What Works: How NICE has helped spread empiricism into other professions

2 Apr 2019 12:51 PM

Blog posted by: Dr David Halpern, What Works national adviser, 02 April 2019.

Dr David Halpern, What Works national adviser, discusses how NICE has inspired evidence-based decision making across the public sector

When NICE was created in 1999, the idea was mooted to create a sister organisation – a ‘NICE for social policy’. If it made sense to bring together the evidence on ‘what works’ in medical practice, and put in the handspractitioners, then why not do the same for teachers, the police, or even policymakers?
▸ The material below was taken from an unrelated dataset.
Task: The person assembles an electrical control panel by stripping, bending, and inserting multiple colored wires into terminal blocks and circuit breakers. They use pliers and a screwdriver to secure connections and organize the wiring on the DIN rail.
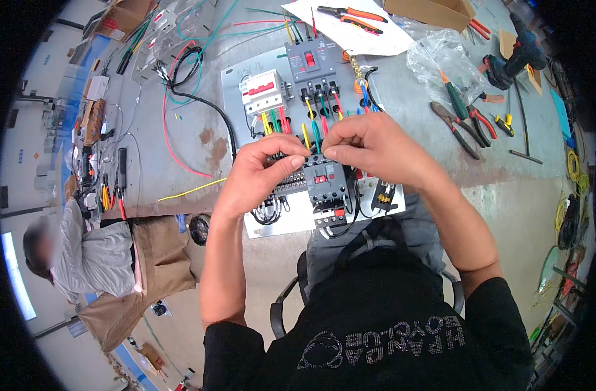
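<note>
Both my hands meet at the top of a dark grey contactor (324,180) with a red part on its face. My left hand (259,173) has thumb and forefinger pinched beside a yellow wire (306,135) and the contactor's upper terminals. From the other side, my right hand (376,148) pinches close to a green wire (316,135) and a red wire (324,124). What lies between the fingertips of either hand is too small to make out. The wires run up toward a large grey circuit breaker (309,60). Left of it is a white breaker (262,91) with red switches.
The parts sit on a pale mounting plate (233,81) at the table's near edge. To the right lie pliers (454,128), a clear plastic bag (435,58) and a cordless drill (516,55). Wire strippers (353,14) rest on paper. A person (96,257) sits at left.
</note>
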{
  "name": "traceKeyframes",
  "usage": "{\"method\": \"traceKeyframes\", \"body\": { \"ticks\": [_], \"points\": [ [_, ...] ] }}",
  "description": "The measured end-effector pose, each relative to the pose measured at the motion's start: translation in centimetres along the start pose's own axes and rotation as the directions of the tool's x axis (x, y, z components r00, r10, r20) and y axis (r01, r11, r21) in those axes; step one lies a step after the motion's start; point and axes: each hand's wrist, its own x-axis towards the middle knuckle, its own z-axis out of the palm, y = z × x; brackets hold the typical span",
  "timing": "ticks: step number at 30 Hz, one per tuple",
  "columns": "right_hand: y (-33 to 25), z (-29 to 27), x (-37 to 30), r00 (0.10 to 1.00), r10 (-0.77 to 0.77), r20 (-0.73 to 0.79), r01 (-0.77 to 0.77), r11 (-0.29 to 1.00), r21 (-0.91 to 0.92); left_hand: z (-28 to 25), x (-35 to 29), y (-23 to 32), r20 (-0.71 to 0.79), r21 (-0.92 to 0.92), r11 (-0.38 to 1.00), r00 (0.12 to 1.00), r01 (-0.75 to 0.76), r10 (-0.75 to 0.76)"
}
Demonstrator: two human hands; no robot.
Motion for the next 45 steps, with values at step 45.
{"method": "traceKeyframes", "body": {
  "ticks": [45],
  "points": [
    [-1.1, -0.2, 1.9, 0.951, -0.269, 0.153, 0.303, 0.906, -0.295, 1.4, -1.8, -0.8, -0.121, 0.347, 0.902, 0.941, -0.258, 0.316]
  ]
}}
Perhaps the reason it didn’t happen can be found in Archie Cochrane’s observation 25 years before, in an endnote to his book that did so much to encourage medics to be more empirical:

… I may have been too critical of my colleagues for whom I actually have the greatest admiration and affection … If one adopts a comparative approach I would like to stress how very far ahead the medical profession (particularly in the UK) is of other professions. What other profession encourages publications about its error, and experimental investigations into the effect of their actions? Which magistrate, judge, or headmaster has encouraged RCTs into their ‘therapeutic’ and ‘deterrent’ actions?

Cochrane AL (1972). Effectiveness and efficiency: Random reflections on health services. Nuffield Trust.
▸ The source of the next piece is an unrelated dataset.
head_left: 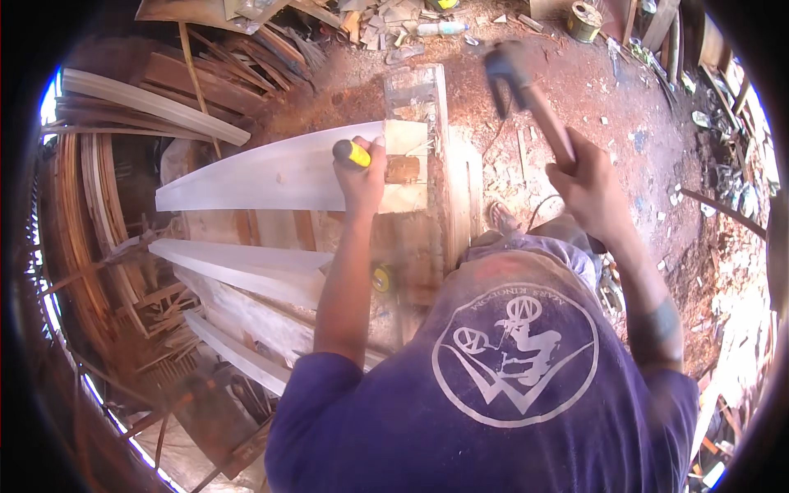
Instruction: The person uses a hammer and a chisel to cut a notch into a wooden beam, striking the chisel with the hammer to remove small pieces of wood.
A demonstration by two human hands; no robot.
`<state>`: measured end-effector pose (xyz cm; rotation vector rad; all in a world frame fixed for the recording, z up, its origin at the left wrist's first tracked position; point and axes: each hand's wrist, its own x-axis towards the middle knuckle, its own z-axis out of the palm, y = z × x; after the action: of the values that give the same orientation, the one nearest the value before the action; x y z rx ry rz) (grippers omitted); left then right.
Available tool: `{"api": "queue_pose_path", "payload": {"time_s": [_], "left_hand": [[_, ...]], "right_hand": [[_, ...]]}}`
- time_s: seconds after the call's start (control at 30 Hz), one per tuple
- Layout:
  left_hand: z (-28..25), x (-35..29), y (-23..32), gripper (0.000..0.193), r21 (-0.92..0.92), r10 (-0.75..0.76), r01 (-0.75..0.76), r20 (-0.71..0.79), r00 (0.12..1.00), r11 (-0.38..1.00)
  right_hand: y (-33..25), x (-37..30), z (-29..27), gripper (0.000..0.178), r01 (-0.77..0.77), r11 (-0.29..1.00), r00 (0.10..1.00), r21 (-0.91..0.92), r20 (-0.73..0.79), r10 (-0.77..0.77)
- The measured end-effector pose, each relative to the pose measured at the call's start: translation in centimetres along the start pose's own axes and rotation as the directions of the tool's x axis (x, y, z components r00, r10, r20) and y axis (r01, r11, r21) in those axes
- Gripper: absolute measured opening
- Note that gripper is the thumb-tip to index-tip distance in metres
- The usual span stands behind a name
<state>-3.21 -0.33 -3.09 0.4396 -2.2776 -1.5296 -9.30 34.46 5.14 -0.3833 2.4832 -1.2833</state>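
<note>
My left hand (363, 185) is closed around the yellow and black handle of a chisel (354, 154). It stands over the right end of a long, pale, tapered board (255, 174), where a bare wood joint (404, 168) shows. The chisel's blade is hidden below my hand. Raised off to the right, my right hand (593, 185) grips the wooden handle of a claw hammer (549, 119). The hammer's dark head is slightly blurred and apart from the chisel. A second pale board (246, 259) lies nearer to me, roughly alongside the first.
Under the boards is a wooden workbench (462, 193). A small round yellow thing (381, 278), perhaps a tape measure, lies near my left forearm. Stacked timber (94, 222) fills the left side. Offcuts (386, 25), a bottle (442, 28) and a tin can (584, 21) lie beyond on the dirt floor.
</note>
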Motion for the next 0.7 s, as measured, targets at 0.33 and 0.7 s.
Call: {"api": "queue_pose_path", "payload": {"time_s": [0.33, 0.7], "left_hand": [[2.0, 5.2, 1.8, 0.03, -0.163, -0.233, 0.254, 0.137, 0.963, 0.953], [-1.7, -3.3, 6.3, 0.016, -0.209, 0.265, -0.274, -0.067, 0.962, 0.939]], "right_hand": [[3.5, -1.4, -0.5, 0.015, -0.275, 0.929, 0.954, 0.247, -0.053, 0.296], [9.5, -5.4, -0.6, 0.014, -0.411, 0.825, 0.868, 0.388, -0.109, 0.484]]}}
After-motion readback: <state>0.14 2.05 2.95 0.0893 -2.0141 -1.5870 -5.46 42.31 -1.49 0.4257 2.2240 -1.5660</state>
It took more than a decade after the formation of NICE, but this evidence-based approach - built around institutions dedicated to stimulating, weighing, collating the evidence, then putting it in the hands of professionals to guide, but not instruct practice – has now started to spread to other professions. For example, a trial by the Educational Endowment Foundation (EEF), set up in 2011, found children make extra progress in English and maths by attending breakfast clubs. The Department for Education is now rolling out a £26m school breakfast fund. The EEF has funded more than 185 large scale RCTs, involving more than a million UK school children, to build new evidence.

The creation of What Works Centres, loosely modelled on NICE, cover crime and policing; youth social work; better aging; well-being; and local economic growth. There are also more specialist What Works Centres, and some currently being set up, covering financial inclusion and advice; access and progression in higher education; city centre design; social conflict and cohesion; homelessness; and reducing knife crime.

On this, a real ‘thank-you’ is owed to NICE, and to Andrew Dillon personally. When the What Works Council was set up to bring together the new generation of institutions dedicated to the better use of evidence, NICE – and Andrew – joined the Council. As the much older sibling, NICE could have easily gone its own way. NICE’s membership on the Council, and significant experience, has been deeply appreciated by the younger What Works Centres. As the late, great, Jeremy Heywood recognised, where medicine led on evidence-based practice, other professions need to follow.

Hopefully, we’re entering a time when the rising empiricism in teaching, policing, and social work will allow these professions to add useful learning and methods back to their medical cousins.